Once the line with "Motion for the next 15" is found in the entries below, print it and each following line exactly, stopping after the line with "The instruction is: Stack"; print nothing else.

## PROVIDED RECORDS
++++

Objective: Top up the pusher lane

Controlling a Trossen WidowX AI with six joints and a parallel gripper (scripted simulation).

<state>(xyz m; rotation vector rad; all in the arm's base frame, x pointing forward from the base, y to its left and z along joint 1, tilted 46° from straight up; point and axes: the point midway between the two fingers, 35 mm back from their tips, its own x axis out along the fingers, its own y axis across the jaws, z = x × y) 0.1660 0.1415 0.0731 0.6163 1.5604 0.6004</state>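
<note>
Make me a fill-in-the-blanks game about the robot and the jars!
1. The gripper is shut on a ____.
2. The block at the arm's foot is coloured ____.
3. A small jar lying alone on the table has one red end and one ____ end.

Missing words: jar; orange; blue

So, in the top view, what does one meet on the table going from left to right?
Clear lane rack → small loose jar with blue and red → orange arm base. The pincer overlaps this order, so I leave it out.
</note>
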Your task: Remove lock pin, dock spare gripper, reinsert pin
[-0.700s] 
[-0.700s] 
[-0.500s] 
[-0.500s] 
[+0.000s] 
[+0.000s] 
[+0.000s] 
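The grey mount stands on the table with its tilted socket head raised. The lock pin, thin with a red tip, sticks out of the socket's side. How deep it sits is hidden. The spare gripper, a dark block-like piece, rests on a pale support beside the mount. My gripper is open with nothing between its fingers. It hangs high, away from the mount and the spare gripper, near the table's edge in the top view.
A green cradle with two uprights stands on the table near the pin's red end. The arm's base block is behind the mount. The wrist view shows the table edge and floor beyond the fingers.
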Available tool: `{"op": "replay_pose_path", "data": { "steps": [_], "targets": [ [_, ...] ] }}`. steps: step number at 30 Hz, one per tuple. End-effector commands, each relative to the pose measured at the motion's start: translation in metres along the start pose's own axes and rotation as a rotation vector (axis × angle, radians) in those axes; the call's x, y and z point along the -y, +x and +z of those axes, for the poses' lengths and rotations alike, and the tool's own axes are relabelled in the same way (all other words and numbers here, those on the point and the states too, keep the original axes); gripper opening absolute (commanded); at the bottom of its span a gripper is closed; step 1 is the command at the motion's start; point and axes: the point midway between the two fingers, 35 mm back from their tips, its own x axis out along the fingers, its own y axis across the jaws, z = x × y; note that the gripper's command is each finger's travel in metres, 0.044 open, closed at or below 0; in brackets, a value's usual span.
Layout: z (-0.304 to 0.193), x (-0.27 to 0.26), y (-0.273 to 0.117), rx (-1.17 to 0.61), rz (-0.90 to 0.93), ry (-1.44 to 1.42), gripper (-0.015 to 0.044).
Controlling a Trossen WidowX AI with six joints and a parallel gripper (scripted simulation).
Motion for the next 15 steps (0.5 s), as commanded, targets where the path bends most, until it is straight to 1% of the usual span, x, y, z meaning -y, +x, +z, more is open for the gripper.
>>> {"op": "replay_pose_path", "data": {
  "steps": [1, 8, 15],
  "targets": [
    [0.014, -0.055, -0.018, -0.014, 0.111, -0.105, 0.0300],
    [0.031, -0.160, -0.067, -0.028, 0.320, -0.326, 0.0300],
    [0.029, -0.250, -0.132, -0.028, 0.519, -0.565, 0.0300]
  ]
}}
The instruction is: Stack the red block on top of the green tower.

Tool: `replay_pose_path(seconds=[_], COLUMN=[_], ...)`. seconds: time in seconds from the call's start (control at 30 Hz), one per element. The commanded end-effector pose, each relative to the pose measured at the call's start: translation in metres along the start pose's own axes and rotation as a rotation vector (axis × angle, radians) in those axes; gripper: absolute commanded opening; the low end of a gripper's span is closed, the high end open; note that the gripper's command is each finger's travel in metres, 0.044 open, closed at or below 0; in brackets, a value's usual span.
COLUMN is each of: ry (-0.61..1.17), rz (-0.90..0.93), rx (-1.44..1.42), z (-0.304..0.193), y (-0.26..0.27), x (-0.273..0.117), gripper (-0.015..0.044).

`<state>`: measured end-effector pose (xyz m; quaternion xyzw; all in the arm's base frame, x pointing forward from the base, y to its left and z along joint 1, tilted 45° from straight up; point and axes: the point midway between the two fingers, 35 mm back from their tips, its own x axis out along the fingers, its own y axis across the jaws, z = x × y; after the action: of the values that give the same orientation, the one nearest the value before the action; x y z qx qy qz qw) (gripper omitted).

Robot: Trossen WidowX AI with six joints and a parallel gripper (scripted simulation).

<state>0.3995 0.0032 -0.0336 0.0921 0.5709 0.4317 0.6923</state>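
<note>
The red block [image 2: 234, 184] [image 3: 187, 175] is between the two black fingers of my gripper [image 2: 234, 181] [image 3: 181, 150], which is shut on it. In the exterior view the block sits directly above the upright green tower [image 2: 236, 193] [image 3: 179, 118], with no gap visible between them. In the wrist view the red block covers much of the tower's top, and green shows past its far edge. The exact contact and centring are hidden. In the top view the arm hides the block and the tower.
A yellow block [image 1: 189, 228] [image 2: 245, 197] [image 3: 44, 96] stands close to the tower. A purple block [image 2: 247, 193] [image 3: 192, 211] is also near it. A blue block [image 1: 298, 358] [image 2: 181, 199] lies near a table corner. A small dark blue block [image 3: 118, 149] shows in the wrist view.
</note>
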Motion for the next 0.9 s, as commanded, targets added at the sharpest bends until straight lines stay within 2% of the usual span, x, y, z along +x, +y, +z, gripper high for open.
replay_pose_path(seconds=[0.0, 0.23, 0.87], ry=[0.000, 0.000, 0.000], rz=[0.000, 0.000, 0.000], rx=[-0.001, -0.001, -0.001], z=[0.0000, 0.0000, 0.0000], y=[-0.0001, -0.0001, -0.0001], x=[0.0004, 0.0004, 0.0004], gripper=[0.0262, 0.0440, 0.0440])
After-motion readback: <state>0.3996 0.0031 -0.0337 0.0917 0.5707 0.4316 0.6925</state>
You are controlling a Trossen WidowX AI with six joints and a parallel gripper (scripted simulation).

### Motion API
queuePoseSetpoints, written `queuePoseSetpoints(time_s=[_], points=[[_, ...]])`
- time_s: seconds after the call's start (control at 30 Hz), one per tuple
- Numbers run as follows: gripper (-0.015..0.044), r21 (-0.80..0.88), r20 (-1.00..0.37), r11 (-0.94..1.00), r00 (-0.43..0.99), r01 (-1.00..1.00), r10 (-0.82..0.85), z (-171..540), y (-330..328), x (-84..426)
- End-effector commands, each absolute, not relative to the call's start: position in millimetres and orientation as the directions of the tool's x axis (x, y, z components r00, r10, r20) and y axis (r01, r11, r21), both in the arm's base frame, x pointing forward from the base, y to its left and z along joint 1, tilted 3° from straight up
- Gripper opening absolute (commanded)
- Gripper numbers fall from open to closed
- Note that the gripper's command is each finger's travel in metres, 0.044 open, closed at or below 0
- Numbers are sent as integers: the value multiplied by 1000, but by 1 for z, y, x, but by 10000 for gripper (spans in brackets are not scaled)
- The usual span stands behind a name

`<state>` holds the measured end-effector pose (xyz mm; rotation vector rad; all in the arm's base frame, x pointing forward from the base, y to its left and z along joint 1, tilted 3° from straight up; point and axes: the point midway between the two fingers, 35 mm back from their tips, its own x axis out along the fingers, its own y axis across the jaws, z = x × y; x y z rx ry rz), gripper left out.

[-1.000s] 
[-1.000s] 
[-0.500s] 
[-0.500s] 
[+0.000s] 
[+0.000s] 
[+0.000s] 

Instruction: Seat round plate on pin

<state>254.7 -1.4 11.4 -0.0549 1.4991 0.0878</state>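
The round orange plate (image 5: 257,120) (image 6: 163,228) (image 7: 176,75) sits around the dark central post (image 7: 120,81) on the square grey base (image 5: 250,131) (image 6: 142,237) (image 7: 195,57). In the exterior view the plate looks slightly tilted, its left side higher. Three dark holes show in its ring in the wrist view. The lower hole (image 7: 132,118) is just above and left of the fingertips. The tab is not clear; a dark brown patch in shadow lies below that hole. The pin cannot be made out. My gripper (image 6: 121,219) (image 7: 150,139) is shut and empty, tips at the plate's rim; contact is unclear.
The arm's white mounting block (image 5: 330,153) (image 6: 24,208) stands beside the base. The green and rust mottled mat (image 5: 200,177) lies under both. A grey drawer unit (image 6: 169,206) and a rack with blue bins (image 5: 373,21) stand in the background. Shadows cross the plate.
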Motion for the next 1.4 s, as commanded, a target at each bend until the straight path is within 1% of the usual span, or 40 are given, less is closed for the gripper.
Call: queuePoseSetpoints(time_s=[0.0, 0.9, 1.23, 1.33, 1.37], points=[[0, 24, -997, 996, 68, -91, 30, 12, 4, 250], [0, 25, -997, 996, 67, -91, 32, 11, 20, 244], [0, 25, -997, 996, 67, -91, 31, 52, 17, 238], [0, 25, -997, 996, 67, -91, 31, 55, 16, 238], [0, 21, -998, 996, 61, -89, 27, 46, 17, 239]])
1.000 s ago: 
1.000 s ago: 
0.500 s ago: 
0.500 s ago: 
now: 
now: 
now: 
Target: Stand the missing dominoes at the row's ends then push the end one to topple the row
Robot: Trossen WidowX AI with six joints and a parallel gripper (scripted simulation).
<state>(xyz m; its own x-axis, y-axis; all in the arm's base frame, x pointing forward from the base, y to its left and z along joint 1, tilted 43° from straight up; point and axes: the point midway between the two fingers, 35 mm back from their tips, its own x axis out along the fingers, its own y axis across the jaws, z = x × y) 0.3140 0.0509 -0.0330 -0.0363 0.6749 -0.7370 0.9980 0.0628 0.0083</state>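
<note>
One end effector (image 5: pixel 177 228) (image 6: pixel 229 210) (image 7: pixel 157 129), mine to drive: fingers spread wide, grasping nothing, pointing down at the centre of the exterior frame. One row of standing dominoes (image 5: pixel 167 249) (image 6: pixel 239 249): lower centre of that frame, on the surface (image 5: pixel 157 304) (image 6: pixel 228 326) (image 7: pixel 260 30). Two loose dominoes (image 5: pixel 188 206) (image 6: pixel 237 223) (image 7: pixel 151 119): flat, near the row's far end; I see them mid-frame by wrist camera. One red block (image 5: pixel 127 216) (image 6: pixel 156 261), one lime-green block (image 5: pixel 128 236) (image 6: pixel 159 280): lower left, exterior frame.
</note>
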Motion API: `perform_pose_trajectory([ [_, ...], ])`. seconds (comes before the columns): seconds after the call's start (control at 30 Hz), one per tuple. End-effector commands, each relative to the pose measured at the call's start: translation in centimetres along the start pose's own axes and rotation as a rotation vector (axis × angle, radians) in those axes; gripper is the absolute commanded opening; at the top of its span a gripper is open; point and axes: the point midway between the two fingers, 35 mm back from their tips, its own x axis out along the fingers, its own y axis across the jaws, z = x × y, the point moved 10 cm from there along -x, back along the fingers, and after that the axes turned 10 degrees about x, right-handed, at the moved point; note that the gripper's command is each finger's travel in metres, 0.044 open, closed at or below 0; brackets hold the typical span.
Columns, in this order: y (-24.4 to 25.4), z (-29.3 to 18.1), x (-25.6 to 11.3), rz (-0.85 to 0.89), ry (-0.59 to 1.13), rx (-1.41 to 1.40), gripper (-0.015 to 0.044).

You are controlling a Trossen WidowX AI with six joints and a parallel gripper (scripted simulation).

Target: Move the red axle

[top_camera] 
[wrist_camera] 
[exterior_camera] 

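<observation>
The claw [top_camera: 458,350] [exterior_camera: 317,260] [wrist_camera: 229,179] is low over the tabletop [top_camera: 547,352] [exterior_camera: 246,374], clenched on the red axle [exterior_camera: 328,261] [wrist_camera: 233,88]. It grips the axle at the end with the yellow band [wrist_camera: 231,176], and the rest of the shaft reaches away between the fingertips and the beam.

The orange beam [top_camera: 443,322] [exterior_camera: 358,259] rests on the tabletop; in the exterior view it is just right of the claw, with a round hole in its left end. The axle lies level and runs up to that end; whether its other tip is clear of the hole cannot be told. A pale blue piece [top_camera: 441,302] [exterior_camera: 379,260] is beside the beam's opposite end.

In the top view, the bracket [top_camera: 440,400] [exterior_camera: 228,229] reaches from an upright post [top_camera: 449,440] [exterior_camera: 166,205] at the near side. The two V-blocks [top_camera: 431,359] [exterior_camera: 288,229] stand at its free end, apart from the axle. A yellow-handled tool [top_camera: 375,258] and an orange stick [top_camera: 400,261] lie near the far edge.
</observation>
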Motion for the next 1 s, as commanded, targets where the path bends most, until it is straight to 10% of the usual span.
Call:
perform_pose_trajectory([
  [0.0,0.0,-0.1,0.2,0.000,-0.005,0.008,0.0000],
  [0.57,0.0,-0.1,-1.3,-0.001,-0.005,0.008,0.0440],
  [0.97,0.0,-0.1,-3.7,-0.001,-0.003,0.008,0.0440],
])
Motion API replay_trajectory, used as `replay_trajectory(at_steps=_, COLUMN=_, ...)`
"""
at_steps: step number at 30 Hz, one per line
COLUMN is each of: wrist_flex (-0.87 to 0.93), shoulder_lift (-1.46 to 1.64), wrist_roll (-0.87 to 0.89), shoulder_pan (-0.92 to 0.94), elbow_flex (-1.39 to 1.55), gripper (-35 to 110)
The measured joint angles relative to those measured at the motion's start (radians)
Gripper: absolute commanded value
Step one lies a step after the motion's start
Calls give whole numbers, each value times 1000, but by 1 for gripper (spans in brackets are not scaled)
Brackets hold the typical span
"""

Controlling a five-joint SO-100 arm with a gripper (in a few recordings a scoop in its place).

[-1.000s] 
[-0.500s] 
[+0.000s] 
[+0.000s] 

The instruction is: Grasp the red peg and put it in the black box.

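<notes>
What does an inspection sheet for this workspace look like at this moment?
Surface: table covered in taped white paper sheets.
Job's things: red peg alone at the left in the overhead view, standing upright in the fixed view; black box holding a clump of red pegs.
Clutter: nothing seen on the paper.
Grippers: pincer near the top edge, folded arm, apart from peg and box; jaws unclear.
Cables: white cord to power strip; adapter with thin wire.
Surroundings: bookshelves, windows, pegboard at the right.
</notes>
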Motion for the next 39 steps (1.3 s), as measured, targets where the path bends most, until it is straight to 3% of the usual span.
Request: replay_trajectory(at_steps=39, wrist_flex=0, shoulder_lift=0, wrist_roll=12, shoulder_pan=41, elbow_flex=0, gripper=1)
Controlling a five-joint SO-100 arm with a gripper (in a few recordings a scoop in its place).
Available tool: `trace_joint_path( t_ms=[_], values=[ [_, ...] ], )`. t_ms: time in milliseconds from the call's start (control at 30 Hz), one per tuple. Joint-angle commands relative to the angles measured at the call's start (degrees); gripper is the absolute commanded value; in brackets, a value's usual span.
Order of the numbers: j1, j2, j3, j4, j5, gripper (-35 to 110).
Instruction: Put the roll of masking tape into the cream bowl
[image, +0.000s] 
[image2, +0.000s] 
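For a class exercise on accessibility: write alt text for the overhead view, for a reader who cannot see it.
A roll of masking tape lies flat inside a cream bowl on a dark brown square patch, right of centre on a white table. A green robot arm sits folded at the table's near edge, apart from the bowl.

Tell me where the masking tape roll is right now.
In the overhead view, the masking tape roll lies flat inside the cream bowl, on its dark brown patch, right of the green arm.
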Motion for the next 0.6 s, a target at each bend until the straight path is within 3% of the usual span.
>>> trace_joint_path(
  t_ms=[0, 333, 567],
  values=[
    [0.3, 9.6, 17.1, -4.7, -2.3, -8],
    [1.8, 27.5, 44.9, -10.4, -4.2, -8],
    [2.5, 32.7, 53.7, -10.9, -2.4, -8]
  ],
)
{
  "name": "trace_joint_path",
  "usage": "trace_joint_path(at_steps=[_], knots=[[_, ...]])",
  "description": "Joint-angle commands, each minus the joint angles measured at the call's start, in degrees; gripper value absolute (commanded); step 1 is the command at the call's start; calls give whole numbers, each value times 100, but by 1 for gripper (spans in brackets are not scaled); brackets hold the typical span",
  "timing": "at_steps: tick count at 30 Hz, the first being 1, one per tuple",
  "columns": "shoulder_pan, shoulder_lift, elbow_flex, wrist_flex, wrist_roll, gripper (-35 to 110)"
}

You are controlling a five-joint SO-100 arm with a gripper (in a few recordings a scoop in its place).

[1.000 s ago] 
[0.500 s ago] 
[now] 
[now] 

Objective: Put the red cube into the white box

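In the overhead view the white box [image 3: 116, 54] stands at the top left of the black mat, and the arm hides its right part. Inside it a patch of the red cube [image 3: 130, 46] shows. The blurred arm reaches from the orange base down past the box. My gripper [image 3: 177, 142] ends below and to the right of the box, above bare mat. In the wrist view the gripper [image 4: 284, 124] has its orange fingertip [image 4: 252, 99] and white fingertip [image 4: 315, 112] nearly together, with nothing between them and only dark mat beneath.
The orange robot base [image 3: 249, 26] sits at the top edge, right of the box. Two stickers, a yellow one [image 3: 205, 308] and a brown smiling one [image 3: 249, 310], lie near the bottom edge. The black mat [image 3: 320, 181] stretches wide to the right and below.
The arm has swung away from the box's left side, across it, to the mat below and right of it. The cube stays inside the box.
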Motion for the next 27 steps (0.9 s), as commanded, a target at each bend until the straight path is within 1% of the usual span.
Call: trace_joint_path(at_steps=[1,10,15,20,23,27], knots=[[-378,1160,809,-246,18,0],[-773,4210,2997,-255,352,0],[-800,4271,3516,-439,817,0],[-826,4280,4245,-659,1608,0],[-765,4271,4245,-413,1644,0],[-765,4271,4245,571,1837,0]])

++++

## WRITTEN SOLUTION
Motion for the next 15 steps (0.5 s), as commanded, targets where the path bends most, until it is straight to 1% of the usual span, x, y, z meaning -y, +x, +z, more is open for the gripper.
>>> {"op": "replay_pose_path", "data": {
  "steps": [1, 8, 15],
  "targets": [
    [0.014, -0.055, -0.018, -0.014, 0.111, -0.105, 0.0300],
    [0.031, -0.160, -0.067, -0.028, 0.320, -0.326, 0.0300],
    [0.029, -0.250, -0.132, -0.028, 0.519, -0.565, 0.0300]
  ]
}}
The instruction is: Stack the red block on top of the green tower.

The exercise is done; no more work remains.